Problem statement | Please write out exactly the lines of the data below from the line holding "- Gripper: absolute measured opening" through the line holding "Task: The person", and leave out the rest.

>>>>>

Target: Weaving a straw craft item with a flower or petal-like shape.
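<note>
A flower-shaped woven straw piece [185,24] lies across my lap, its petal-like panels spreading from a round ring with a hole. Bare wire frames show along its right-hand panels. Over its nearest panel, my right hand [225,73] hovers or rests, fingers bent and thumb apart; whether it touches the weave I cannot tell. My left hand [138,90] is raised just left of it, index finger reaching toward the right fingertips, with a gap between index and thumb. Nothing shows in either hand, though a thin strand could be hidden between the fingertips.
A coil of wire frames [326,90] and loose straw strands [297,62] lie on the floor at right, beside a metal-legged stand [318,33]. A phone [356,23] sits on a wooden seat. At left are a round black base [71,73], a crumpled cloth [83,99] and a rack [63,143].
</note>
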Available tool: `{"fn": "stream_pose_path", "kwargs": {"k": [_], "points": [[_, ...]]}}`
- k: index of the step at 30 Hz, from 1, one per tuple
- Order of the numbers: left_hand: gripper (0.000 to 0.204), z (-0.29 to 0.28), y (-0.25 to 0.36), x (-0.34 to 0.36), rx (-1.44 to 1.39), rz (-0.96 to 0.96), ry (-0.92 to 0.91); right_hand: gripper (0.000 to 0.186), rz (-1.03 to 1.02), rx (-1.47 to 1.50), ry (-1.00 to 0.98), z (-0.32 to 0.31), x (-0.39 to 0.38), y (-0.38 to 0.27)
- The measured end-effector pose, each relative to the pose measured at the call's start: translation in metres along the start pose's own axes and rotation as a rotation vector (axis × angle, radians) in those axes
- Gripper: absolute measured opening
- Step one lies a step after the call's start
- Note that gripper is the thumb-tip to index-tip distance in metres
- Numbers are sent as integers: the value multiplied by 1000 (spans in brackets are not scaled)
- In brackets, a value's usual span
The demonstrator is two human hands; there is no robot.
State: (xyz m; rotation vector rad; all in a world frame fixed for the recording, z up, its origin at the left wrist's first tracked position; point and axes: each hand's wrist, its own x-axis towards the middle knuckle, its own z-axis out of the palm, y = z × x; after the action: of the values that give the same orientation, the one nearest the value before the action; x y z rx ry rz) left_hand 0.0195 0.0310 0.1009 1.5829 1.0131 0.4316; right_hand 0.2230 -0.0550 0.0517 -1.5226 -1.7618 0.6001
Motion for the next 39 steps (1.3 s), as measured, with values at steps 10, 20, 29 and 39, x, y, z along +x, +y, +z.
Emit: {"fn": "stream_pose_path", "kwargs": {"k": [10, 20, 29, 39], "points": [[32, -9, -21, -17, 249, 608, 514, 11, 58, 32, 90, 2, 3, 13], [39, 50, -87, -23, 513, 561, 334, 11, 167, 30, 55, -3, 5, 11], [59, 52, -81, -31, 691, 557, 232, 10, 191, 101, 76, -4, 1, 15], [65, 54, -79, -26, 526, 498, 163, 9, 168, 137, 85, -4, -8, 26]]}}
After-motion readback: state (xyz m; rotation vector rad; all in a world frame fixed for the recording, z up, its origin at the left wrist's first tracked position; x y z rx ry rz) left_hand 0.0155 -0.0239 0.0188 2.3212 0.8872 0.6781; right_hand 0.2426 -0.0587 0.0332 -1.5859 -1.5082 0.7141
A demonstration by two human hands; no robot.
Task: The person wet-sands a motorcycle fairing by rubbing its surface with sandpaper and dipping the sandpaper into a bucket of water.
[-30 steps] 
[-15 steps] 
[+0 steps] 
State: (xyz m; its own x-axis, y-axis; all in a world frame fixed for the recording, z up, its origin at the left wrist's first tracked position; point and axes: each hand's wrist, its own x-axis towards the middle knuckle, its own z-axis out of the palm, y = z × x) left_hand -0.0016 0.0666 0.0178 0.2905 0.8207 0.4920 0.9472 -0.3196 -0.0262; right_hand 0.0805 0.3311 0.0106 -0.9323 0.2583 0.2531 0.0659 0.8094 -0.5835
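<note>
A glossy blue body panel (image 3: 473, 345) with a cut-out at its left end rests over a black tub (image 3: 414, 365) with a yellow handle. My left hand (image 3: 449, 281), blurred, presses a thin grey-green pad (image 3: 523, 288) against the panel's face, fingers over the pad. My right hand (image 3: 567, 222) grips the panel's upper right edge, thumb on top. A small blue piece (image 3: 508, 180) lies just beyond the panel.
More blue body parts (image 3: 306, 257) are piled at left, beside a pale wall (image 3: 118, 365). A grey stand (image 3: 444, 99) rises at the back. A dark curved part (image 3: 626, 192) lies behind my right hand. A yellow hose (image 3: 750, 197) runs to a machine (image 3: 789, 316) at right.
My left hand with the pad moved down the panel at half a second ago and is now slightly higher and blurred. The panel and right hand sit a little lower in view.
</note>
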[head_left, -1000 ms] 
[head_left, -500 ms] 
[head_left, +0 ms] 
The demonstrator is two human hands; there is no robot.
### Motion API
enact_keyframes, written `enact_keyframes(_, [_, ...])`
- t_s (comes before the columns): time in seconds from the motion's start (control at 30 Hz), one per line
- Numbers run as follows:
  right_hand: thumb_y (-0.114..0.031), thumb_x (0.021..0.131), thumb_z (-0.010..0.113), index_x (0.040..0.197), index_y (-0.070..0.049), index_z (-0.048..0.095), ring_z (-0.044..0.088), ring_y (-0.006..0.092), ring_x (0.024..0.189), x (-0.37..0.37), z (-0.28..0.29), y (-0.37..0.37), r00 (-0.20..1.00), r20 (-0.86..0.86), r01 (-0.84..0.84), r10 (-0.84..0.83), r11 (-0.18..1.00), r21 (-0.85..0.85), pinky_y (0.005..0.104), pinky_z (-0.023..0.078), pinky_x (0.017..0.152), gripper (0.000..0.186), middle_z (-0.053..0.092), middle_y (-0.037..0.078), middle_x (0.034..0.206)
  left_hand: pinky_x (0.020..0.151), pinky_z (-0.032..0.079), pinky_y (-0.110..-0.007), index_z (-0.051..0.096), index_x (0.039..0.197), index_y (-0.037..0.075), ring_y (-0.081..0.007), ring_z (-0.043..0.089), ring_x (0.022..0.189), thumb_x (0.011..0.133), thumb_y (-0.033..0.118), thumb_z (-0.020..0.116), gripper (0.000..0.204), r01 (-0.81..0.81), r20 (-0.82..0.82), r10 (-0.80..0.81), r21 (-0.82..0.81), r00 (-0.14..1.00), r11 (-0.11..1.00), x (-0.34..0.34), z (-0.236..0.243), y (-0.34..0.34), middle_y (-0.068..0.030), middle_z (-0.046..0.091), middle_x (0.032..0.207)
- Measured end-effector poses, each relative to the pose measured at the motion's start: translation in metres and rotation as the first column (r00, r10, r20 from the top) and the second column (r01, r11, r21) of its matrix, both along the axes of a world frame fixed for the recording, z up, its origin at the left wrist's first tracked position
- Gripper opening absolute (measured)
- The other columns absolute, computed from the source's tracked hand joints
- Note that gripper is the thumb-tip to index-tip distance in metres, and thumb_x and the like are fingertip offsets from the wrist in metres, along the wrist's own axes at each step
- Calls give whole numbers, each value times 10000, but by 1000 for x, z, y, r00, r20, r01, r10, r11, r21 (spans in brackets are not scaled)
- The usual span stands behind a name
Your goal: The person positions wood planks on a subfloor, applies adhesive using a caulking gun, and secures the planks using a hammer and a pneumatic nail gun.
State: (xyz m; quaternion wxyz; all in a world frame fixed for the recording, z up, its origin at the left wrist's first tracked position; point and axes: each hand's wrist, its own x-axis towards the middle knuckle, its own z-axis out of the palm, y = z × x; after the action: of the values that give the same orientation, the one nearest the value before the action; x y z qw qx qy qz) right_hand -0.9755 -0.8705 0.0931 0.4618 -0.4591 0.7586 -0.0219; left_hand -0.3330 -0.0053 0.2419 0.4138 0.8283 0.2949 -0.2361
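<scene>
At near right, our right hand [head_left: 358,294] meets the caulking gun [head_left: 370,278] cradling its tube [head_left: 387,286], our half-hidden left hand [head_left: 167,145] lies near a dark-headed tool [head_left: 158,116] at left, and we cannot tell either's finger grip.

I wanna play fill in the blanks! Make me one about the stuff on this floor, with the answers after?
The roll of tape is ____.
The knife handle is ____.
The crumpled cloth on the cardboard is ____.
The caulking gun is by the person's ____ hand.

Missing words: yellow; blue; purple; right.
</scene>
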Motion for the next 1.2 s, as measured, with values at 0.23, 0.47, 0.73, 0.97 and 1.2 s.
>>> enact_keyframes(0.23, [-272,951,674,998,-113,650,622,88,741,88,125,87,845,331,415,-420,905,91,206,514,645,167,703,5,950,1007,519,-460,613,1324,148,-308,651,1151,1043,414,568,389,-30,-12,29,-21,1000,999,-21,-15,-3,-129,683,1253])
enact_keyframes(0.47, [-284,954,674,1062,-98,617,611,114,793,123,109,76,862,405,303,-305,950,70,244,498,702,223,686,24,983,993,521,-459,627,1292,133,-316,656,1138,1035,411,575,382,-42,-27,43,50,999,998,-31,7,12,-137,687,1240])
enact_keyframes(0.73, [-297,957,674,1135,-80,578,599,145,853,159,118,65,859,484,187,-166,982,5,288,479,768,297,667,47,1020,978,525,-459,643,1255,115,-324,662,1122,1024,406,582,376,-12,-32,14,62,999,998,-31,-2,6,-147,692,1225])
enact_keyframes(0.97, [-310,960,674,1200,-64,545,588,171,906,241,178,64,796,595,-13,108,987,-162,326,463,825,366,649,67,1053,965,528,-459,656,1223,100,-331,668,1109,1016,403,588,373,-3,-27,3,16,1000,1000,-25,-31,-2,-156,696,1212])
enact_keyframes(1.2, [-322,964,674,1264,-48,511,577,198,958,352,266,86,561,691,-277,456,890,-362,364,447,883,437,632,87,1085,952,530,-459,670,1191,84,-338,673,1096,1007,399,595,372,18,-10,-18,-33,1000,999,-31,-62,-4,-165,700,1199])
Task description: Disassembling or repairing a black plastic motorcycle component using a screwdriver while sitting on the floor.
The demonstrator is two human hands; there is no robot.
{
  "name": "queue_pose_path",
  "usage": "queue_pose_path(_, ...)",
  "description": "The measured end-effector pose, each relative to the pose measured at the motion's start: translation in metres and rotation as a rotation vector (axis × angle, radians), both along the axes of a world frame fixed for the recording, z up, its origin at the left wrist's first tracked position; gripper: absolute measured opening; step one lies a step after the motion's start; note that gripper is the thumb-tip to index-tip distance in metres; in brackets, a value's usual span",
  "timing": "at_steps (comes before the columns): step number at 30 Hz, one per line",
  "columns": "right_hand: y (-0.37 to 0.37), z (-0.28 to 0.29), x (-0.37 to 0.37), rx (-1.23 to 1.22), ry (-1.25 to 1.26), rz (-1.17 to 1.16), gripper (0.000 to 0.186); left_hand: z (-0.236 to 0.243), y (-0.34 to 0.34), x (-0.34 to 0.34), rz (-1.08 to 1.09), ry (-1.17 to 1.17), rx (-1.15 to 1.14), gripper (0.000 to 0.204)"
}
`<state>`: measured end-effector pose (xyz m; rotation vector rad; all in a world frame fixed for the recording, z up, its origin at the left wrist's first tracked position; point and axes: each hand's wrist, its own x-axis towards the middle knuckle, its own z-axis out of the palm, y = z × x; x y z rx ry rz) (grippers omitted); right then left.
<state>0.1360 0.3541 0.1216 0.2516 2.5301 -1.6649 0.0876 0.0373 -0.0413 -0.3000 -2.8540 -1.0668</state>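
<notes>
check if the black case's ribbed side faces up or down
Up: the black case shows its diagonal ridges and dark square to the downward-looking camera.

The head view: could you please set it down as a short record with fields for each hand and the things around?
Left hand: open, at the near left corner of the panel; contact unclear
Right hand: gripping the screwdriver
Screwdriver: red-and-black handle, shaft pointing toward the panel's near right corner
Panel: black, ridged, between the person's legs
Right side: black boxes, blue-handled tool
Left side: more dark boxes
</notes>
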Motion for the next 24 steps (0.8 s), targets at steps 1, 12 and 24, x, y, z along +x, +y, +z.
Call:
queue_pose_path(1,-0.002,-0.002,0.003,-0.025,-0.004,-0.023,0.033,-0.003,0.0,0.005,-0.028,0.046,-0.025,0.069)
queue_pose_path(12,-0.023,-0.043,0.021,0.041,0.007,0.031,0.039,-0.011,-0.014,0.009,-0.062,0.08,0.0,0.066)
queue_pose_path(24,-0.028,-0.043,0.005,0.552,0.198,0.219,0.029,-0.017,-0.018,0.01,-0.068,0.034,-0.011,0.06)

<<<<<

Solution below |
- Gripper: absolute measured opening
- Step one lies a step after the call's start
- Note that gripper is the thumb-tip to index-tip distance in metres
- Numbers are sent as integers: the value multiplied by 1000 (spans in brackets are not scaled)
- In brackets, a value's usual span
The demonstrator is two human hands; there is no robot.
State: (xyz m; rotation vector rad; all in a world frame fixed for the recording, z up, its origin at the left wrist's first tracked position; point and axes: each hand's wrist, its own x-axis towards the middle knuckle, its own z-axis out of the palm, y = z × x; after the action: of the values that give the same orientation, the one nearest the value before the action; x y z rx ry rz) left_hand 0.0195 0.0310 0.1009 1.5829 1.0131 0.4316; right_hand 0.2230 -0.0550 0.0517 -1.5226 -1.7618 0.6001
Motion for the next 39 steps (1.3 s), as measured, with values at steps 10, 20, 29 and 39, x, y, z along +x, +y, +z.
Emit: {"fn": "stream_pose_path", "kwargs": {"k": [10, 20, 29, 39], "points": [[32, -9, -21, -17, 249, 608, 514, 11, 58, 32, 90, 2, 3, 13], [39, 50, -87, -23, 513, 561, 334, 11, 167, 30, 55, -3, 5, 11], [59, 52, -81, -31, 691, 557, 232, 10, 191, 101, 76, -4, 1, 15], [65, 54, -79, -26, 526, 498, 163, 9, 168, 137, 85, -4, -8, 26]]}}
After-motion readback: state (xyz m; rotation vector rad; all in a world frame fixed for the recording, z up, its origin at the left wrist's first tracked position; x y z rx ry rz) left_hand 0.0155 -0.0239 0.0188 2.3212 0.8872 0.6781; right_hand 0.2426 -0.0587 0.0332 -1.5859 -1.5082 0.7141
A demonstration by two human hands; no robot.
Task: The person wet-sands a motorcycle fairing by rubbing its surface with sandpaper and dipping the sandpaper into a bucket of water.

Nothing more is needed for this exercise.